◆ Data block
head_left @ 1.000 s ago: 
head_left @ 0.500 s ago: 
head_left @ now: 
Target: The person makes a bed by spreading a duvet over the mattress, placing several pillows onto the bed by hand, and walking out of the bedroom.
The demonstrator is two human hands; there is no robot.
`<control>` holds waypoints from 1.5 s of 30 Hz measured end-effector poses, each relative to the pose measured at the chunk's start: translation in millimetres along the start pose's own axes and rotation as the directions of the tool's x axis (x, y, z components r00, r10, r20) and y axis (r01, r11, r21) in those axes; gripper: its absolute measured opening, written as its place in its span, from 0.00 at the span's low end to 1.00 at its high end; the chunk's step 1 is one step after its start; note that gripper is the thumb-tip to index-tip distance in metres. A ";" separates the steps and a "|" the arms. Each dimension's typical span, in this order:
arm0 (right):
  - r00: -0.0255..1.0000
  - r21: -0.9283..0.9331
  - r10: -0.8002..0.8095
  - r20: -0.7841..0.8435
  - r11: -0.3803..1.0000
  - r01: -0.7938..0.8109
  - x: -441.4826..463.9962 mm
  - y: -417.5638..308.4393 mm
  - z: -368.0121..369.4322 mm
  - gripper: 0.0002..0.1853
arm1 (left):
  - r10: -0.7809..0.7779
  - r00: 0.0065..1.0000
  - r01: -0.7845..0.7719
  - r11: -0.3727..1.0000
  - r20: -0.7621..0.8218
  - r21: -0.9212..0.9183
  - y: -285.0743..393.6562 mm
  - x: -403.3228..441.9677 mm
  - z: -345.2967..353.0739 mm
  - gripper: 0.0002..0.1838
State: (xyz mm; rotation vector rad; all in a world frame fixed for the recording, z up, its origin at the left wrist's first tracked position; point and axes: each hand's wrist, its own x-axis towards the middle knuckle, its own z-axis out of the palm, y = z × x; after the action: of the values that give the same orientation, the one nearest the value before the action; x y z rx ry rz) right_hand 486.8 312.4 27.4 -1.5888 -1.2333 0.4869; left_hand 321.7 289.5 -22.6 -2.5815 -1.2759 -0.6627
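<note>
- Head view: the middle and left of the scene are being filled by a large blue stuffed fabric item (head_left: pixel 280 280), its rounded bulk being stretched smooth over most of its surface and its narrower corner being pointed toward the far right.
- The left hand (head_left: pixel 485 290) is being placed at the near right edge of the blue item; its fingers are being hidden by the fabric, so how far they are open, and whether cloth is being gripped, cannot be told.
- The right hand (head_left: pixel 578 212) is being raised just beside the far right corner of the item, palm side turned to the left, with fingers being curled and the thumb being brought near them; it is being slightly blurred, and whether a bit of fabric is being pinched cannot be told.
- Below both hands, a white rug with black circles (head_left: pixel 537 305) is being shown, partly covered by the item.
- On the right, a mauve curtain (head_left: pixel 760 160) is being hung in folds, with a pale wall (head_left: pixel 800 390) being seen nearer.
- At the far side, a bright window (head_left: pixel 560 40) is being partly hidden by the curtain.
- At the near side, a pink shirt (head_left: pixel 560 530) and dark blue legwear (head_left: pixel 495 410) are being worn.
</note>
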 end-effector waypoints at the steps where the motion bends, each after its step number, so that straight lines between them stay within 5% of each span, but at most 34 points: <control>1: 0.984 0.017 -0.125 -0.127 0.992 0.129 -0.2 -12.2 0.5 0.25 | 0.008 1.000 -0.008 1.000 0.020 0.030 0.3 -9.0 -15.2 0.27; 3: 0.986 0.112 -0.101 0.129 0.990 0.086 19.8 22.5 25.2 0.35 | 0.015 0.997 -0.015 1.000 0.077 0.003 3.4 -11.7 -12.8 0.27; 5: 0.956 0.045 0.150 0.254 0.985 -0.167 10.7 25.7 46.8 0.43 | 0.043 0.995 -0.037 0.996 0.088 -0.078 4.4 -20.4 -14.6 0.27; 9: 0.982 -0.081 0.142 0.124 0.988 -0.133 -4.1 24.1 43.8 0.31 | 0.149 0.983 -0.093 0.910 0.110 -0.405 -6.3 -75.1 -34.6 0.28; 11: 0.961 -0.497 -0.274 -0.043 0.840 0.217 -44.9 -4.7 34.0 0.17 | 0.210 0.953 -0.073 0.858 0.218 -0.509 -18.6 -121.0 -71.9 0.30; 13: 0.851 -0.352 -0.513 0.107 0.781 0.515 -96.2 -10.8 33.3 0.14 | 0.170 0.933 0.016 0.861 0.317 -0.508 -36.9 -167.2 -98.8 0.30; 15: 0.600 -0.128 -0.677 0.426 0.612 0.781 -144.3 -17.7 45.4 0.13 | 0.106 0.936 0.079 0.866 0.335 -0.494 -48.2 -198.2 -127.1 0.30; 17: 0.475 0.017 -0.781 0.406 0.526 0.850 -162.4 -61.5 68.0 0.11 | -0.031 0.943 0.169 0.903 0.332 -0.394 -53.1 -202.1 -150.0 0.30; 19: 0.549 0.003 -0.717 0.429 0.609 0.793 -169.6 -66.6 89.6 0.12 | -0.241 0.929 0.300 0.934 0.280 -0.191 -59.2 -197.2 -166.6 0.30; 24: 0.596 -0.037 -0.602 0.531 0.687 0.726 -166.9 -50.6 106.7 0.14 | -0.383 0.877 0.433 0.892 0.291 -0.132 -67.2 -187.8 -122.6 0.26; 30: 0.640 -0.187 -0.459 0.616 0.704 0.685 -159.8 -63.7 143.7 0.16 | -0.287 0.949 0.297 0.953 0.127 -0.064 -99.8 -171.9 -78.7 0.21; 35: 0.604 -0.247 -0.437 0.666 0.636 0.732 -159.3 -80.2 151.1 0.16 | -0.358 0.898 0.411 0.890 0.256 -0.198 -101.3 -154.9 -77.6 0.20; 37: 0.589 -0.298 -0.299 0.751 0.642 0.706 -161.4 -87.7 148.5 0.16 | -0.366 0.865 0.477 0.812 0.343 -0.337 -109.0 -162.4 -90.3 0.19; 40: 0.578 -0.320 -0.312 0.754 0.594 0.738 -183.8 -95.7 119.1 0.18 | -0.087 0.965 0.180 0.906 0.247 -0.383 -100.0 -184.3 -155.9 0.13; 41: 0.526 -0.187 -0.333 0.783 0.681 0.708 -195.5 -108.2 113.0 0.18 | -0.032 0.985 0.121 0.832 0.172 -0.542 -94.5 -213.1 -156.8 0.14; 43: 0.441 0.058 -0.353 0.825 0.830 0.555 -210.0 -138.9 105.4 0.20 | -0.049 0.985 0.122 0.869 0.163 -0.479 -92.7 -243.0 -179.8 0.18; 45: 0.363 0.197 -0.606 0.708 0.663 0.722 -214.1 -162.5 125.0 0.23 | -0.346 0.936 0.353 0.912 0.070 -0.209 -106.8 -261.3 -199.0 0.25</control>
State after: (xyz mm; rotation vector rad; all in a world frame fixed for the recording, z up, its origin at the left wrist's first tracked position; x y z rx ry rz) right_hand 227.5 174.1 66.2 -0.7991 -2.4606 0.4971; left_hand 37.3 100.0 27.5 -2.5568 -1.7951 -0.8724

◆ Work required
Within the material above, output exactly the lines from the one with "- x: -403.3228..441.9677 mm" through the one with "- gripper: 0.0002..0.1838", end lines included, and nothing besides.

◆ Task result
  - x: -403.3228..441.9677 mm
  - z: -345.2967..353.0739 mm
  - gripper: 0.0002..0.1838

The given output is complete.